Personal information
- Born: 24 November 1943 (age 82) Anzhero-Sudzhensk, Kemerovo Oblast, Russian SFSR, Soviet Union
- Height: 1.76 m (5 ft 9 in)
- Weight: 76 kg (168 lb)

Sport
- Sport: Fencing
- Club: SKA Lviv, SKA Minsk

Medal record
Men's fencing
Representing Soviet Union
Olympic Games
| Gold medal – first place | 1968 Mexico City | Team sabre |
| Gold medal – first place | 1972 Munich | Individual sabre |
| Gold medal – first place | 1976 Montreal | Team sabre |
| Gold medal – first place | 1980 Moscow | Team sabre |
| Silver medal – second place | 1972 Munich | Team sabre |
| Bronze medal – third place | 1976 Montreal | Individual sabre |
World Championships
| Gold medal – first place | 1969 Havana | Individual sabre |
| Gold medal – first place | 1969 Havana | Team sabre |
| Gold medal – first place | 1970 Ankara | Team sabre |
| Gold medal – first place | 1971 Vienna | Team sabre |
| Gold medal – first place | 1974 Grenoble | Team sabre |
| Gold medal – first place | 1975 Budapest | Team sabre |
| Gold medal – first place | 1979 Melbourne | Team sabre |
| Silver medal – second place | 1973 Gothenburg | Individual sabre |
| Silver medal – second place | 1973 Gothenburg | Team sabre |
| Bronze medal – third place | 1971 Vienna | Individual sabre |
| Bronze medal – third place | 1974 Grenoble | Individual sabre |
Summer Universiade
| Gold medal – first place | 1970 Turin | Individual sabre |
| Gold medal – first place | 1970 Turin | Team sabre |

= Viktor Sidyak =

Soviet fencer

Viktor Aleksandrovich Sidyak (Ви́ктор Алекса́ндрович Сидя́к; born 24 November 1943) is a Russian former left-handed sabre fencer, a pupil of Mark Rakita and David Tyshler. He was known for his aggressive style and the "one-and-a-half tempo attack".

==Biography==
Sidyak was born in Anzhero-Sudzhensk in Kemerovo Oblast, but spent most of his childhood in Donetsk. He started fencing at age fifteen. In the 1960s, while training in Lviv, he represented Ukraine on the internal Soviet circuit. He was part of the winning team at the 1968 Summer Olympics in Mexico City. In 1970, he moved to Minsk and joined the Belarusian fencing lobby which had produced Elena Belova, Alexandr Romankov, and Nikolai Alyokhin.

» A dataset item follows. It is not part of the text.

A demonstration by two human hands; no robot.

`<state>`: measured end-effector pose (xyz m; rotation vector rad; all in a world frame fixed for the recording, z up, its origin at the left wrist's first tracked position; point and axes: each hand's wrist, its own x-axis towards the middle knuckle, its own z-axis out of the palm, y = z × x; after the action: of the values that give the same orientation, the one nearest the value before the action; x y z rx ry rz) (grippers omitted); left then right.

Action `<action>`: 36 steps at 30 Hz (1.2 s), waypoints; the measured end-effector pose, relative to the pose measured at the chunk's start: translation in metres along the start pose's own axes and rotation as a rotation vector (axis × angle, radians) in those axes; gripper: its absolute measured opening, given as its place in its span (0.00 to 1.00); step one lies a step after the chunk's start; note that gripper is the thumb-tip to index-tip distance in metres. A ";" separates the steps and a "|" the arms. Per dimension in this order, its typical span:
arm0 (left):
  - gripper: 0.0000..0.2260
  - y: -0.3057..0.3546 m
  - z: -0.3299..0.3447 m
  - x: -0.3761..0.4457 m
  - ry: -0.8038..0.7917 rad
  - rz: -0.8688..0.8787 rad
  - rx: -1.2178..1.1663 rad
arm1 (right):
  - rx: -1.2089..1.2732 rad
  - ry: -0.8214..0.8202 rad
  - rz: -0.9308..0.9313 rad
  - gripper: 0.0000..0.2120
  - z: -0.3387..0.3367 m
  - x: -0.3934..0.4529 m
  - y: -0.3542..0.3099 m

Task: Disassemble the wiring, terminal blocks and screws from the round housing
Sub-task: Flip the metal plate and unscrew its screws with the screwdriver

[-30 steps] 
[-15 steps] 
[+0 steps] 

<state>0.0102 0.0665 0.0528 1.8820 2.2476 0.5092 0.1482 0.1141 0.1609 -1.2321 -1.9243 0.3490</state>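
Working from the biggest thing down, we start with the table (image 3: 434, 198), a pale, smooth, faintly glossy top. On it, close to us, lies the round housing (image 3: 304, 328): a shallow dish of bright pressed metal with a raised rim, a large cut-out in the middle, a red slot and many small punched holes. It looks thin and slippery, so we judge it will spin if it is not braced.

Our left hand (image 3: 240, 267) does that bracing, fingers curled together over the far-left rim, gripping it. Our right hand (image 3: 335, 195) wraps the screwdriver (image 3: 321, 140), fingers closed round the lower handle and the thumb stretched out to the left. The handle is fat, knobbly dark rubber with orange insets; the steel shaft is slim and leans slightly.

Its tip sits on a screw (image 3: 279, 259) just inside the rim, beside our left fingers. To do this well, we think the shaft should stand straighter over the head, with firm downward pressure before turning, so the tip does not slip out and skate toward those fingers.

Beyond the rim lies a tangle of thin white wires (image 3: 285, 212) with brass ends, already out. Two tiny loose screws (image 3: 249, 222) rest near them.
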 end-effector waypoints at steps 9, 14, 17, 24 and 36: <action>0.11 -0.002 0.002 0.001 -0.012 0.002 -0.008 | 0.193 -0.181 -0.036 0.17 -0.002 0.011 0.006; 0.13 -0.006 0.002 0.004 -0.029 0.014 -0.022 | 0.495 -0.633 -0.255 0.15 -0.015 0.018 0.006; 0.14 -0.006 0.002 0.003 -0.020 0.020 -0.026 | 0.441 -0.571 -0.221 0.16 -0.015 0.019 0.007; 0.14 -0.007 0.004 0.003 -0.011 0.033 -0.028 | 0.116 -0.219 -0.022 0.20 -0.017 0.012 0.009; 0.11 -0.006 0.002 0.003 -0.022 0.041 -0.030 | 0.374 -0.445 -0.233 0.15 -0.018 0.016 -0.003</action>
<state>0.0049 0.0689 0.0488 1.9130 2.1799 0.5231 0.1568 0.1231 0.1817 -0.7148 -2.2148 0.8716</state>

At the 1972 Summer Olympics in Munich, Sidyak became the first Soviet sabreur to win individual gold. At the same Olympics, he fenced in the team final with his right eye bandaged over after having a fragment of the Italian Michele Maffei's blade removed from his eye the previous day. Besides Sidyak, the team consisted of Vladimir Nazlymov, Eduard Vinokurov, and Viktor Bazhenov. The Soviet and Italian teams met again in the finals, Italy taking gold, and USSR silver.

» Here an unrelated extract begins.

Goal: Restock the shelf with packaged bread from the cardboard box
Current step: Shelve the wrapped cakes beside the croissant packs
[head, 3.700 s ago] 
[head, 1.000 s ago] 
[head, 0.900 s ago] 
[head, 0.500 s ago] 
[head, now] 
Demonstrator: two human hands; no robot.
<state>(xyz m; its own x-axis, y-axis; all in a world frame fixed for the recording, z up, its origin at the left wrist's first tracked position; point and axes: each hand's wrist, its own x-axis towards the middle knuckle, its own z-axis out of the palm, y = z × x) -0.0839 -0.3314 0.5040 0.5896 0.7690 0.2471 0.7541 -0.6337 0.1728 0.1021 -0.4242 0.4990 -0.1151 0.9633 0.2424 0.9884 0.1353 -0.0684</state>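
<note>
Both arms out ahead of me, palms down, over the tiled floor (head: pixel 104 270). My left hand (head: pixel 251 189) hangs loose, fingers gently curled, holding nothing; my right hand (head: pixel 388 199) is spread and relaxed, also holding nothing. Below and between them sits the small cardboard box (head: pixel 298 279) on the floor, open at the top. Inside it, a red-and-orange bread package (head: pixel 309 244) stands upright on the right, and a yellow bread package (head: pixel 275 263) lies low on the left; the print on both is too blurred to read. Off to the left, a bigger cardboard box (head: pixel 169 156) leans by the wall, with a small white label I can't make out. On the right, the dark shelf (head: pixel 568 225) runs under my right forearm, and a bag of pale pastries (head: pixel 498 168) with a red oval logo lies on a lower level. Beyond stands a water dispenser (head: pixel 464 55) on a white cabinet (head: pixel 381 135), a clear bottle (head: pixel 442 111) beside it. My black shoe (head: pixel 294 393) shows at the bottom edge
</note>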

At the world championships Sidyak's won an individual title in 1969 and team titles in 1969–1971, 1974, 1975 and 1979.

In 1994, Maffei's 1972 teammate Mario Aldo Montano invited Sidyak to coach the young fencers at his club in Livorno, including his own son Aldo Montano. Aldo went on to win five olympic medals. Right before the 2008 Summer Olympics Aldo called him again as his trainer.

As of 2016, Sidyak was the chairman of the professional boxing association of Belarus.